1031 Exchange Transaction

1031 Exchange Transaction

Do you own an investment property and thinking about selling it and buying another property? If yes, you should know about the 1031 tax-deferred exchange. This procedure allows the owner of investment property to sell it and buy property while deferring capital gains tax. 

On this page, you will find a summary of the key points of the 1031 exchange and its rules, concepts, and definitions. This will help familiarize you with a section 1031 transaction before utilizing it.

What is a 1031 Exchange?

1031 exchange takes its concept from the section 1031 of IRS code. This code will allow you to avoid paying taxes on capital gains when selling your investment properties. It will also allow you to re-invest your proceeds that you gain from the sale within a specific time limit into a similar property or you can invest the money in property of equal as well as greater value.

The Role of Qualified Intermediaries

According to section 1031, whatever proceeds you receive from selling your property will remain taxable. For that reason, you must transfer proceeds from the sale to a qualified intermediary rather than the property seller. The qualified intermediary transfers proceed to the seller of the replacement property or properties. 


A qualified intermediary is a person or company that agrees to facilitate the 1031 exchange by holding the funds involved in the transaction until the transfer of funds to the seller of the replacement property. The qualified mediator will not be allowed you enjoy any other formal rapport or relationship with parties involved in exchange of property.

 

When You Want a 1031 Exchange

If you are an investor, you must consider several reasons why utilizing 1031 is a good option. Some of those critical reasons are:

  • You may want to buy real estate that has better return potential or if you wish to to diversify your assets.

  • As an owner of real estate investment properties you may want to look for a managed proper instead of managing it yourself. , 

  • If you wish to consolidate all your properties in multiple locations into a single entity, you do so. Plus, you can even divide a single real estate into multiple assets. 

  • Reset your depreciation clock

 

One of the main benefits of using 1031 exchange is tax deferral. So instead of simply selling your property and buying a new one, 1031 allows you to defer your tax from capital gains. Thus you manage to free more of your capital to invest it in your replacement property.

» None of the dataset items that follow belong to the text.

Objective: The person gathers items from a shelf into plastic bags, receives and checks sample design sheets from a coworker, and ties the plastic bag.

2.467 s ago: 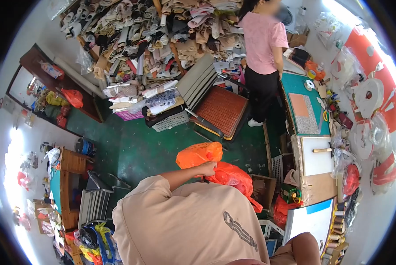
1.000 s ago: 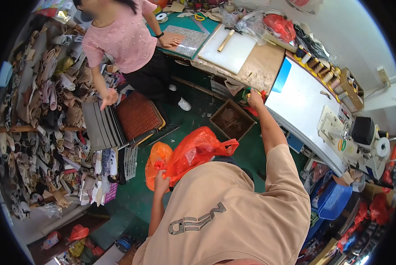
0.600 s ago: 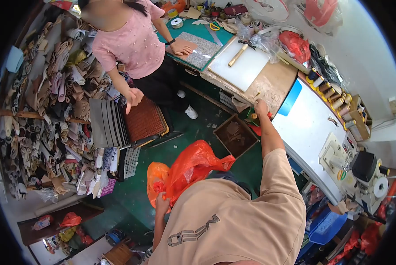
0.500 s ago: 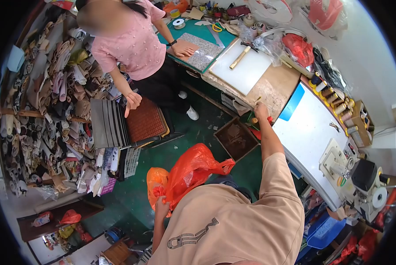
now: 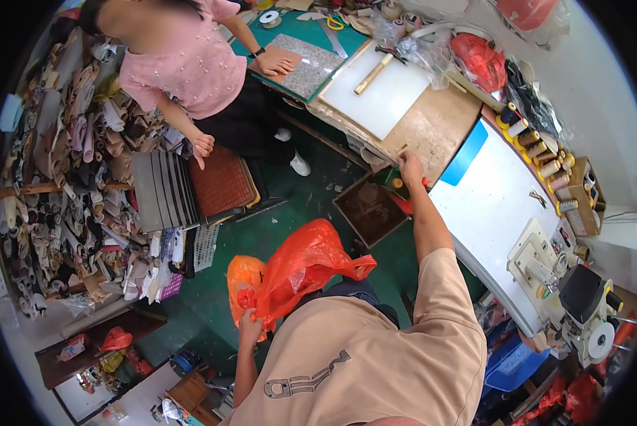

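My left hand (image 5: 249, 326) is closed round the gathered tops of an orange plastic bag (image 5: 243, 278) and a larger red plastic bag (image 5: 305, 264), both hanging beside my body. At the edge of the brown workbench (image 5: 443, 117), my right hand (image 5: 411, 170) has its fingers curled together near a small yellowish tip; what it holds is too small to make out. Below it, against the bench, is a green container (image 5: 393, 182) with red plastic beside it.
A person in pink (image 5: 183, 67) stands behind a chair (image 5: 219, 181). An open box (image 5: 370, 211) sits on the floor. A hammer (image 5: 374, 74) lies on a white board. To the right are thread spools (image 5: 538, 149) and a sewing machine (image 5: 581, 295).
Since the first frame, the view has turned toward the benches and my right arm has come into view, reaching to the bench edge. Recently my right hand has barely moved.
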The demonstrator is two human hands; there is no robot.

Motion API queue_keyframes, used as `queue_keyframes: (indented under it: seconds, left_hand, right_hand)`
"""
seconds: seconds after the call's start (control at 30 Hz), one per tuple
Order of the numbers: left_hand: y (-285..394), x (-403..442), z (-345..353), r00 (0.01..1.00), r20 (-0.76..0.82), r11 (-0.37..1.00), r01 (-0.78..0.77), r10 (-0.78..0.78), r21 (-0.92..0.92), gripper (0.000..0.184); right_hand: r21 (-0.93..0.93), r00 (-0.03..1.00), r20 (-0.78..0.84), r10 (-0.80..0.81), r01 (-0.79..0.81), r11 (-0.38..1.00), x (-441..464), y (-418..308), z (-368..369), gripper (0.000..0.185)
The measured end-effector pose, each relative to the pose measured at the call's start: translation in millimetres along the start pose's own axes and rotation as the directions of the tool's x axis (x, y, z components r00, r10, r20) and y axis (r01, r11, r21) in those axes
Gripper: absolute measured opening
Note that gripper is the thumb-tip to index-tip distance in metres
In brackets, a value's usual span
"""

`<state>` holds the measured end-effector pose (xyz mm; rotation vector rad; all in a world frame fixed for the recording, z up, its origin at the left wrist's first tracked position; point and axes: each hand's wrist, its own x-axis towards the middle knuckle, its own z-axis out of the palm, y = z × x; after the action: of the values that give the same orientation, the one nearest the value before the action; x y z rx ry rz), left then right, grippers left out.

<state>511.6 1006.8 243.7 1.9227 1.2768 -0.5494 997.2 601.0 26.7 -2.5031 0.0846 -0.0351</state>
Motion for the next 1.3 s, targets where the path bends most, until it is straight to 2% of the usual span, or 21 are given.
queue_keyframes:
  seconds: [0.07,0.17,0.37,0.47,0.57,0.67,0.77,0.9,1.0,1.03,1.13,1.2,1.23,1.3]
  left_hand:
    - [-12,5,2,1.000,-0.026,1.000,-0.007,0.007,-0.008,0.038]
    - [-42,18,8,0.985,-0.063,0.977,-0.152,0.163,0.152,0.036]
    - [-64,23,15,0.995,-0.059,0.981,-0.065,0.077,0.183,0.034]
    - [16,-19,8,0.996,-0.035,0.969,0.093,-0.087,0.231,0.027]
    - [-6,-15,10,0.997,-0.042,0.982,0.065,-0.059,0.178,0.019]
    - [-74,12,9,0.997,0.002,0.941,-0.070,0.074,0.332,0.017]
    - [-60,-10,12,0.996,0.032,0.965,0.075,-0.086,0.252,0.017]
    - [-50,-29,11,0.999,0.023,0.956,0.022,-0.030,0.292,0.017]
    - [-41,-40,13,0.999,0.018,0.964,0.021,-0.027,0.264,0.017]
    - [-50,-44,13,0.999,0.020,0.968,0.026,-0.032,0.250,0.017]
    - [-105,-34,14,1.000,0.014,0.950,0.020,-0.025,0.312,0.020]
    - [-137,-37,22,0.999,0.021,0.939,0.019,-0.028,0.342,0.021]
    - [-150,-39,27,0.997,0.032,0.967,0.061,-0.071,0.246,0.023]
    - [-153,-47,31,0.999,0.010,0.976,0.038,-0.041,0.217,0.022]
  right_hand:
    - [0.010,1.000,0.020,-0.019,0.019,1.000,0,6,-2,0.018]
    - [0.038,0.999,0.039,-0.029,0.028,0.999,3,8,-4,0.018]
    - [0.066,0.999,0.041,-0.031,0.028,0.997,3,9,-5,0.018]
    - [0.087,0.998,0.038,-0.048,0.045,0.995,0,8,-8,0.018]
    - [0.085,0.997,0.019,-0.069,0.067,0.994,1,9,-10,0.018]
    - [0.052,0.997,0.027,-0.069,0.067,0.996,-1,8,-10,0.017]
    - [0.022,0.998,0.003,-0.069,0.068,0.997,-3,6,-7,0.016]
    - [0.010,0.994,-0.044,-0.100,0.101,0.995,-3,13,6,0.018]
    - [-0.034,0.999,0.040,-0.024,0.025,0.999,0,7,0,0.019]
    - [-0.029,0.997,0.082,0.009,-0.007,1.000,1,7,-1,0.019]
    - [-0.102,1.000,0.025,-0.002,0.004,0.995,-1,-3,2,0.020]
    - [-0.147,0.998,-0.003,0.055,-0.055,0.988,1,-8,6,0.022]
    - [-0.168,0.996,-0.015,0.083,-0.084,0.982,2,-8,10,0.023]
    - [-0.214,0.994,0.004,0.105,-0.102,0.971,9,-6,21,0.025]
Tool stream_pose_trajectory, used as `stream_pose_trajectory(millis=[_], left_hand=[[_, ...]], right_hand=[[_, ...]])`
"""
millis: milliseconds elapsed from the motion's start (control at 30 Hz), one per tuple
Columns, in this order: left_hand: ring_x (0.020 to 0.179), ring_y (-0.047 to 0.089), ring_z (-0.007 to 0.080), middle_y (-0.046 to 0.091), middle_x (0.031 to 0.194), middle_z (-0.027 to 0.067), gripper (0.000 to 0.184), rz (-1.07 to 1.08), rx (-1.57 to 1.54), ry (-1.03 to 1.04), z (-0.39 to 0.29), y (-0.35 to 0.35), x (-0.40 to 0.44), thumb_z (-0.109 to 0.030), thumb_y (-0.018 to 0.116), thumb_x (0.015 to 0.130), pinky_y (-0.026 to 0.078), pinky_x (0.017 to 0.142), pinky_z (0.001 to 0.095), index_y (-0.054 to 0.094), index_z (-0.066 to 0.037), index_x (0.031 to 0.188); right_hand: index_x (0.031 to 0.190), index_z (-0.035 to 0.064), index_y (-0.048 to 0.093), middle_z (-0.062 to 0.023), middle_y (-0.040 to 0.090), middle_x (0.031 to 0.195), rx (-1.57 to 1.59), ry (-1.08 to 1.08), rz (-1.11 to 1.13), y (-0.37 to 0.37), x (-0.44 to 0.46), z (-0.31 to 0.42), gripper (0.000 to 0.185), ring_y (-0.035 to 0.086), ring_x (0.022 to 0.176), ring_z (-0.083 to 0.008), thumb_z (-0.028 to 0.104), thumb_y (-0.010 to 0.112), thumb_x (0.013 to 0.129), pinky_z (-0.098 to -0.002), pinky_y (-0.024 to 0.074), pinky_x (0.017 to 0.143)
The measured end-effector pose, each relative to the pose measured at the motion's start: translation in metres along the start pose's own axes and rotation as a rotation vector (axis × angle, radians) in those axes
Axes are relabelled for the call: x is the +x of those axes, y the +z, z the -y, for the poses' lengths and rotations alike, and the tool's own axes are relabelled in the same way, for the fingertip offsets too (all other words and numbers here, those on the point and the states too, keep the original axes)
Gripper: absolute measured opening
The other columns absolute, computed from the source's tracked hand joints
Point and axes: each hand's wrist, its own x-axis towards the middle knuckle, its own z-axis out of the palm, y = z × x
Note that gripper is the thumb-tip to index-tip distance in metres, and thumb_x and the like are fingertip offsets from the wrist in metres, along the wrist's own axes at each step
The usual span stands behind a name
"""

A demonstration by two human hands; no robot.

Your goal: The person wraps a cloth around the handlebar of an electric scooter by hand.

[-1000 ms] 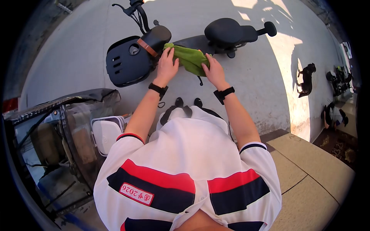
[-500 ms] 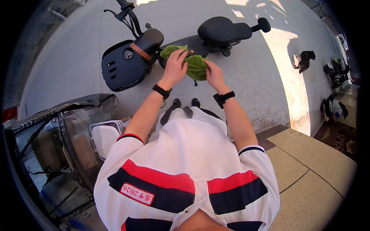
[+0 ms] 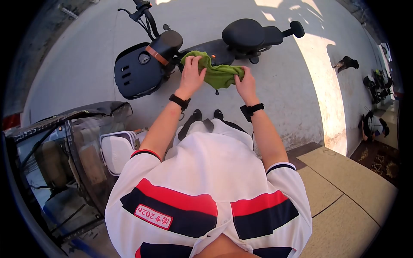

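A person's left hand [image 3: 192,77] is partly open, its fingers bent over the 10 o'clock end of a green cloth [image 3: 221,77], the thumb spread from them. The right hand [image 3: 246,86] is nearly closed, pinching the cloth's 3 o'clock end between thumb and fingers. The cloth hangs slack and creased between the 2 hands, in front of an electric scooter [image 3: 206,48]; whether it touches the frame cannot be told. From the cloth, the scooter's dark front basket [image 3: 138,77] lies at 9 o'clock, its handlebar [image 3: 151,23] at 10 o'clock and its black saddle [image 3: 243,33] at 1 o'clock. The 2 wrists wear black bands. Farther out are a dark dog [image 3: 346,64] near 3 o'clock, tan paving slabs [image 3: 344,172] toward 4 o'clock and 2 black shoes at 6 o'clock.
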Motion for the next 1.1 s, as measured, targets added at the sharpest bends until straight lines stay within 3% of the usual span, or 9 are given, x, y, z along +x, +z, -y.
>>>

It is vital for you remember that using a 1031 exchange may require you to pay comparatively higher minimum investment about and holding time. This will make your transactions more ideal if you have a higher net worth. Therefore, due to its complex nature, it is always a good idea to hire a finance advisor with expertise in 1031 exchange dealings and transactions.

What Is Depreciation and Why Is It Important to a 1031 Exchange?

Depreciation is a concept that you must understand if you wish to know the true perks of 1031 exchange. It represents the percentage of the total cost of your investment property that you write off every year. Depreciation is all about recognizing the impact of wear and tear on your property. 

When you sell a property, the calculation of your capital gains tax take your property’s net-adjusted bases into account. This will reflect your properties original purchasing price of your real estate. Additionally it will also reflect improvement in your capital minus all depreciations. 

If you sell a property for a price higher than the depreciated value, you will most likely need to recapture its depreciation. This mean, your depreciation amount that you recapture will increase with time and you may feel motivated to leverage 1031 exchange. 

Doing this will also help you avoid any large increment in your taxable income. The increase be the result of recapturing of depreciation later on. This recapture of depreciation is one of the factors that may play a critical role when you calculate your actual value of using 1031 exchange in a transaction.